Le chef du PQ promet de « réfléchir » à la réglementation

Paul St-Pierre Plamondon raconte que le vendeur leur a fait promettre d’avoir une intention agricole. En effet, au Québec, rien n’empêche un petit investisseur montréalais, par exemple, qui veut diversifier son portefeuille de placements, d’acheter une terre agricole d’Abitibi-Témiscamingue, où elles sont les moins chères de tout le Canada.

La seule condition qui existe, dans la loi, c’est d’être résident du Québec, explique l’ancien sous-ministre à l’Agriculture de 2004 à 2008, Michel St-Pierre. Au-delà de ça, il n’y a pas d’autre contrainte.

Selon M. St-Pierre, également coprésident de l’Institut Jean-Garon, le gouvernement devrait ajouter une condition pour obliger que les terres soient mises en production et non pas laissées en friche, en attente d’un éventuel dézonage.

Je vais y réfléchir, dit le chef du PQ. C’est une question tout à fait légitime.

Comment distinguer le gros joueur, qui fait de la spéculation et qui bloque la productivité des terres, de petits joueurs, qui veulent tenter leur chance dans l'agriculture durable à petite échelle? Cela prendrait une réflexion sur comment tracer la ligne.

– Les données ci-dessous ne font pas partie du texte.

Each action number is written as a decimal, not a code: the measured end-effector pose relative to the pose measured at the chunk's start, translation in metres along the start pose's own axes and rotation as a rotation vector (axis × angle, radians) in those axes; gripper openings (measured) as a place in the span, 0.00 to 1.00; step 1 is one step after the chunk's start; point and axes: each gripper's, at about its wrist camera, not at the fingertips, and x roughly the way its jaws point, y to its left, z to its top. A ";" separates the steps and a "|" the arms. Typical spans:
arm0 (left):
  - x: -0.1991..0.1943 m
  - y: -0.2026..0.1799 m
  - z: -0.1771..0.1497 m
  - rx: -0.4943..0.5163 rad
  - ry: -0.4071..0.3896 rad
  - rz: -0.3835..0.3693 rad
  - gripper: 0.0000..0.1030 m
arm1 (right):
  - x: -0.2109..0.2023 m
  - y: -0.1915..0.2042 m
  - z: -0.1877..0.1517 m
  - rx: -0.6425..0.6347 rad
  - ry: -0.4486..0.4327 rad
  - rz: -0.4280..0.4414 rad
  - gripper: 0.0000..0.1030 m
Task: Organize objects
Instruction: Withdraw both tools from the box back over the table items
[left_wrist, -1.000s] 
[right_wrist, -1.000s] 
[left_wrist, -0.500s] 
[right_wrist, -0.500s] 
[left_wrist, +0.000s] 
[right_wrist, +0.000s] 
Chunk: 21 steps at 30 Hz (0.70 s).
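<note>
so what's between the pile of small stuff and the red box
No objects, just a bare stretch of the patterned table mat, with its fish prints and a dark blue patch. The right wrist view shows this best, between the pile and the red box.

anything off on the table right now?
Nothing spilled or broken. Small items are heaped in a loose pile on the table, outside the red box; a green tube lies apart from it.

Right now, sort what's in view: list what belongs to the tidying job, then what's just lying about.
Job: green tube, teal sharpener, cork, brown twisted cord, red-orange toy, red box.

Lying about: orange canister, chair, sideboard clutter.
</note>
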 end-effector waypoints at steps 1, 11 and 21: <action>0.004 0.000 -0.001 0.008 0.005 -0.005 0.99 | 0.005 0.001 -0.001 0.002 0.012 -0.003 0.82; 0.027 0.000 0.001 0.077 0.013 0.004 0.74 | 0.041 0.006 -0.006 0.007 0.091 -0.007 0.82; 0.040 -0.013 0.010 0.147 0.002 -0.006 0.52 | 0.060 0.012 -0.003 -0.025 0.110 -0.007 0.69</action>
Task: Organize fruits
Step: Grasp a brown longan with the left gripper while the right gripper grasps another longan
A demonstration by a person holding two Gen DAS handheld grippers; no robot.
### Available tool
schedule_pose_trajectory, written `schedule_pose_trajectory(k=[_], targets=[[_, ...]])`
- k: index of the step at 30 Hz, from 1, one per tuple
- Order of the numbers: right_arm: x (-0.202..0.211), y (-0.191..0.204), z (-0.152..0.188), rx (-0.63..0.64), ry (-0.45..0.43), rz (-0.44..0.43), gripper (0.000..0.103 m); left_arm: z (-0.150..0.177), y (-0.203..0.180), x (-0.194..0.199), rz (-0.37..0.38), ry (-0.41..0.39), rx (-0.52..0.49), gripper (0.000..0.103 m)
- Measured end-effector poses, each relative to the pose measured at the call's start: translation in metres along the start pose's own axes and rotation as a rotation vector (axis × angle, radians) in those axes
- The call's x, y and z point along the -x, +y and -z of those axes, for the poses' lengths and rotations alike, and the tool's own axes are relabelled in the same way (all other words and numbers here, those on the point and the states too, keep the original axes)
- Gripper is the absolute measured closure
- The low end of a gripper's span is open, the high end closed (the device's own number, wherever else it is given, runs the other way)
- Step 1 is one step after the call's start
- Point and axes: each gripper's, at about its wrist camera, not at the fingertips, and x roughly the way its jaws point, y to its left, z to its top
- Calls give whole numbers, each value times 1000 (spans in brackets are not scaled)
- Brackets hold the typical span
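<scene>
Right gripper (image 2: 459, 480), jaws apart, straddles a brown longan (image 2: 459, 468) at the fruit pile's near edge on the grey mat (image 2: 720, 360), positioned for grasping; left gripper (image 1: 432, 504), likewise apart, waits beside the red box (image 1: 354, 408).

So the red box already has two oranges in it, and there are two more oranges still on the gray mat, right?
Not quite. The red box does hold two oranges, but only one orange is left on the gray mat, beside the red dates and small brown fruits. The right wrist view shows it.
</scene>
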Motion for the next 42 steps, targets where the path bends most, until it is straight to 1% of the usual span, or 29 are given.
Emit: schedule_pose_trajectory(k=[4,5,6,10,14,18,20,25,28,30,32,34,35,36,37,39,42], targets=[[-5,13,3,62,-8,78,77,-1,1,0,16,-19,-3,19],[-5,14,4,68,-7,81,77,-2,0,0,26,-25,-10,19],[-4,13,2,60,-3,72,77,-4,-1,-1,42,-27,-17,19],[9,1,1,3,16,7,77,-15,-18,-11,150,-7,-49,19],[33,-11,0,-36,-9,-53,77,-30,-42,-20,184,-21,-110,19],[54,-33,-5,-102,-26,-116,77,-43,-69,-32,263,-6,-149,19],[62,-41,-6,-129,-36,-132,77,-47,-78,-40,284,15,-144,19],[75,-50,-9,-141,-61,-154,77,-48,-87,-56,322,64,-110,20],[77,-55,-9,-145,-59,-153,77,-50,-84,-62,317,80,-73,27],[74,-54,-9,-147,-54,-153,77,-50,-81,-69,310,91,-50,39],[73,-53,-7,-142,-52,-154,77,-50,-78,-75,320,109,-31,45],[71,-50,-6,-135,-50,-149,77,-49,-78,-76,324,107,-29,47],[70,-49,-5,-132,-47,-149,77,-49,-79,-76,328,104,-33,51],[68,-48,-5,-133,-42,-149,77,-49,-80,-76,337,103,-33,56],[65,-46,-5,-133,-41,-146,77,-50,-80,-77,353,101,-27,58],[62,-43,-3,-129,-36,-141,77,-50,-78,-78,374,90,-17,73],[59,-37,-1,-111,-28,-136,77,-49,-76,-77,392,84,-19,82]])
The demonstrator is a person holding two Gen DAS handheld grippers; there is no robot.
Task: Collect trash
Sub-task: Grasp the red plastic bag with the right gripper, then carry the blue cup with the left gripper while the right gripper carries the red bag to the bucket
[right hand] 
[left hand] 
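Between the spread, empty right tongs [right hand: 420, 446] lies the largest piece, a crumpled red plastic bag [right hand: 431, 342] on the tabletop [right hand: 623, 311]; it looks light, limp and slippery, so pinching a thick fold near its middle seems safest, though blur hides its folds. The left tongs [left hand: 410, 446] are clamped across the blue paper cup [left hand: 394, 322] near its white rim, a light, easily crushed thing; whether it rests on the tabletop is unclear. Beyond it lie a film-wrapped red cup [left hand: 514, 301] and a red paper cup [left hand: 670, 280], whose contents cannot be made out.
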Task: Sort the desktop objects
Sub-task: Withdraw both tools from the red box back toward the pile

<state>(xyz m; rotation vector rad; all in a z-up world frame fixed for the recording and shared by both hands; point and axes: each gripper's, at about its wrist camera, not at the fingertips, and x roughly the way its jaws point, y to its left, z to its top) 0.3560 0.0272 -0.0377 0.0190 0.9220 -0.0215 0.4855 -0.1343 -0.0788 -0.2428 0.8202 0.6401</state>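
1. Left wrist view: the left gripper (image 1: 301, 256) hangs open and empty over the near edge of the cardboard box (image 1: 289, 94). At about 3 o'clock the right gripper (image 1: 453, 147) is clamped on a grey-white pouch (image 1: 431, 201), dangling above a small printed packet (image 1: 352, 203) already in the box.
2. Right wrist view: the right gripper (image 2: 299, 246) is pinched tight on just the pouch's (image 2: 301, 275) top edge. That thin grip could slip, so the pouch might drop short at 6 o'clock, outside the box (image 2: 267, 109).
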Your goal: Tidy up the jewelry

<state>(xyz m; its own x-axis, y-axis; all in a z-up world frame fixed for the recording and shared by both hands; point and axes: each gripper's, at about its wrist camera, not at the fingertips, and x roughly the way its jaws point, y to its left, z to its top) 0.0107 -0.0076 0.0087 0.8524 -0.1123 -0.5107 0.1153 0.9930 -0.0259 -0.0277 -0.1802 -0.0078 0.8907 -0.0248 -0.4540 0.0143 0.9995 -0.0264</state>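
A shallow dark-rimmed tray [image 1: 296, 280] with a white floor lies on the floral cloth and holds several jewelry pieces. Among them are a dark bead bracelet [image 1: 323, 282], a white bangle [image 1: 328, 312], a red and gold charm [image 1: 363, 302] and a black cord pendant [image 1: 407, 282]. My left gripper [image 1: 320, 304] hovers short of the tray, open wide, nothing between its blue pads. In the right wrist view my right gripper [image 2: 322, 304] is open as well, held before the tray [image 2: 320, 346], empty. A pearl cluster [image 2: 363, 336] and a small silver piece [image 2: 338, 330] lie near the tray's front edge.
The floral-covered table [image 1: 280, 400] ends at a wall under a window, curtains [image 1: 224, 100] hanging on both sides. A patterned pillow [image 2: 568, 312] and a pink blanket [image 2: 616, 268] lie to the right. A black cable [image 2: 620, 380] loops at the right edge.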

Une citation de Paul St-Pierre Plamondon, chef du Parti québécois

Une consultation publique sur la propriété agricole dès novembre

En juin dernier, le gouvernement de la CAQ a annoncé le lancement d’une grande consultation nationale en trois parties sur le territoire agricole, les activités agricoles et la propriété agricole. Cette dernière partie de la discussion sera ouverte en novembre. Le gouvernement Legault présenterait ensuite un projet de loi, à l’automne 2024.

André Lamontagne, debout derrière un lutrin, parle au micro, les bras et les index levés.

Le ministre de l'Agriculture, André Lamontagne, cherche un équilibre entre protection des meilleures terres cultivables et soutien au développement régional, notamment de logements.

Photo : Radio-Canada / Bianca Sickini-Joly

Du côté des autres formations politiques, le Parti libéral du Québec propose de réglementer l’acquisition de terres agricoles par des personnes qui n’ont pas l’intention de pratiquer l’agriculture sur des terres à fort potentiel agronomique et de définir les activités qui y sont permises et prohibées.

Québec solidaire a déposé en mai 2022 un projet de loi pour lutter contre l’accaparement des terres, qui interdisait l’achat de terres par des fonds d’investissement et qui créait un registre permettant de connaître l’identité des acquéreurs de terres. Le parti souhaite également décourager le phénomène d’achat de terres sans qu’elles soient à tout le moins louées à des agriculteurs, en mettant en place des mesures désincitatives contre les terres laissées en friche.

Le Parti québécois demande, lui aussi, une carte qui nous indiquerait quelles sont les terres qui sont propriétés de tiers, ni dans le monde agricole, ni apparenté, ce qui n’existe pas actuellement.

Selon l'Union des producteurs agricoles (UPA), qui a analysé les transactions foncières dans la zone agricole, en 2022, la moitié des acquisitions ont été faites par des non-agriculteurs, alors que cette proportion était de 12 % en 2012.